About this task:
Across the lines of the records below, how many have the string "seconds" in them? Answer with the number alone.

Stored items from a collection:
= = = = = = =
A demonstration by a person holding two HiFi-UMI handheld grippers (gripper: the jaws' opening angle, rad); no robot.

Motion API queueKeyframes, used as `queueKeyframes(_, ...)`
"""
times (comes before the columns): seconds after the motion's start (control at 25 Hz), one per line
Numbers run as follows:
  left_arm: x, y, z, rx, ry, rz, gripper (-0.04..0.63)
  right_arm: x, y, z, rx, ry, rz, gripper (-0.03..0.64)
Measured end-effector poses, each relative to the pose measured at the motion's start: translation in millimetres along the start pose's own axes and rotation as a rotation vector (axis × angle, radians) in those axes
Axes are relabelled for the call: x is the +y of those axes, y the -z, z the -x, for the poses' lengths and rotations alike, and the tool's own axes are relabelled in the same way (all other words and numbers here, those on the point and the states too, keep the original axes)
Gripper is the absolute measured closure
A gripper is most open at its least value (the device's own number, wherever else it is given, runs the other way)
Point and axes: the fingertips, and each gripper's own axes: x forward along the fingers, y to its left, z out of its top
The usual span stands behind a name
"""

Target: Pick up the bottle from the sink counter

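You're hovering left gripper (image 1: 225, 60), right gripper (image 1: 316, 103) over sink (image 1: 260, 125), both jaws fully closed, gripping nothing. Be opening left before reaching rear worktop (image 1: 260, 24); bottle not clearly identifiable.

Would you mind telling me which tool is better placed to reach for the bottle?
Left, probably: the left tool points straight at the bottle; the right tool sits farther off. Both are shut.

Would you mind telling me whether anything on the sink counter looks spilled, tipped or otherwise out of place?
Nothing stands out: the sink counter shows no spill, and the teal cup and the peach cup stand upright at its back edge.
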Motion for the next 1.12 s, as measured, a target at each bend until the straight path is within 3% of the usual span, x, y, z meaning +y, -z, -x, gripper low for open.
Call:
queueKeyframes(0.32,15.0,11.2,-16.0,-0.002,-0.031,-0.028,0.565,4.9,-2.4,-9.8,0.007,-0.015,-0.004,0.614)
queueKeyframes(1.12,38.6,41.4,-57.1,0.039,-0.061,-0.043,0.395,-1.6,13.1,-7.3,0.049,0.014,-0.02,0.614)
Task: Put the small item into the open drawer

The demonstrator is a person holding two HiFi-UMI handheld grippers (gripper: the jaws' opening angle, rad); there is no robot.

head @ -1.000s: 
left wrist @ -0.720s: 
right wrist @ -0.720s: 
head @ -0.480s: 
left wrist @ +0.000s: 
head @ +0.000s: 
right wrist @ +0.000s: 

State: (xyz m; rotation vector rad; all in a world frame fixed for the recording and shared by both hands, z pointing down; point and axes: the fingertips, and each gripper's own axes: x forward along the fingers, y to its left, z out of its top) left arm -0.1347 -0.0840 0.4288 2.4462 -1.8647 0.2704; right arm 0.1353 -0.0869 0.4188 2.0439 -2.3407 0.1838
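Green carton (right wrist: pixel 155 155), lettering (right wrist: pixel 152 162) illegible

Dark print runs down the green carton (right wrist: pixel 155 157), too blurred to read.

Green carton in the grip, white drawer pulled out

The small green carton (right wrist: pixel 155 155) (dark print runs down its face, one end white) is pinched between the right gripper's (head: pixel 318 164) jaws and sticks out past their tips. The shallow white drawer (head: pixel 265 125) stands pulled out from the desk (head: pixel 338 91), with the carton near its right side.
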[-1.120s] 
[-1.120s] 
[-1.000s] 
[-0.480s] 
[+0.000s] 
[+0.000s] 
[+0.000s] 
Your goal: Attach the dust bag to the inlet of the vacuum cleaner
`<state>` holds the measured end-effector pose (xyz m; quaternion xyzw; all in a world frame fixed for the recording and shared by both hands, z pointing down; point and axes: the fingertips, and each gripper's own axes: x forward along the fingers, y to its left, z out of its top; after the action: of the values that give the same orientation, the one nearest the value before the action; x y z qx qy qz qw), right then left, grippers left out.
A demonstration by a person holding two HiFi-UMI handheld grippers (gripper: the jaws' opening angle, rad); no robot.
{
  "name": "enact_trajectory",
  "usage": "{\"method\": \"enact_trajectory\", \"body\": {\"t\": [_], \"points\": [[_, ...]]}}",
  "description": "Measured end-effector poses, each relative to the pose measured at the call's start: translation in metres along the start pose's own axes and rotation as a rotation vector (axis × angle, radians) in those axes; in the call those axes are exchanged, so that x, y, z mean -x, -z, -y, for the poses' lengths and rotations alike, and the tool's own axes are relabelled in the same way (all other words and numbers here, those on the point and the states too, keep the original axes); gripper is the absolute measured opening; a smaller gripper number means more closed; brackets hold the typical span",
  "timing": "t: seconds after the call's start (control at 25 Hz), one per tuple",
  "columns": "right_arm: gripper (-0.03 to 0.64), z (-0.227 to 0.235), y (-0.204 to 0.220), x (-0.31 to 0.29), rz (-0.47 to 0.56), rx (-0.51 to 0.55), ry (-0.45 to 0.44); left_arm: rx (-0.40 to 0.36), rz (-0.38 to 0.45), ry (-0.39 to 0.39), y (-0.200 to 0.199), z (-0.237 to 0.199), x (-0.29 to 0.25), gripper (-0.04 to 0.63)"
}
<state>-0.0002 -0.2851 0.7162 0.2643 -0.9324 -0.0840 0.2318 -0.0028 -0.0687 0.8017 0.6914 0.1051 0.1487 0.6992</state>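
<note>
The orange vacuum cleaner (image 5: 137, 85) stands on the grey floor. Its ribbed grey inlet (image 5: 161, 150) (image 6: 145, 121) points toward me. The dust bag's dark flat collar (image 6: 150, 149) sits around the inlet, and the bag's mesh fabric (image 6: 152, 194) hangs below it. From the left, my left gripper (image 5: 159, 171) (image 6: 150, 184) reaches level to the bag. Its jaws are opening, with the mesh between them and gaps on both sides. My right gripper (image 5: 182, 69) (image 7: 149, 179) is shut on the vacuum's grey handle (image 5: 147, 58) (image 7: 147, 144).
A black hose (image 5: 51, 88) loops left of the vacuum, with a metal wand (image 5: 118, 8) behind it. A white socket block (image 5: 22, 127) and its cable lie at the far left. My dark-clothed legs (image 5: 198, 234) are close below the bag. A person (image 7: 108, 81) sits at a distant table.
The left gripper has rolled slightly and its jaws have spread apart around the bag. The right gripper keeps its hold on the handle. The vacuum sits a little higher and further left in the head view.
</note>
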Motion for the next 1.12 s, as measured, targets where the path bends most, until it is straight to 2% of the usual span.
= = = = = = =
Expected answer:
2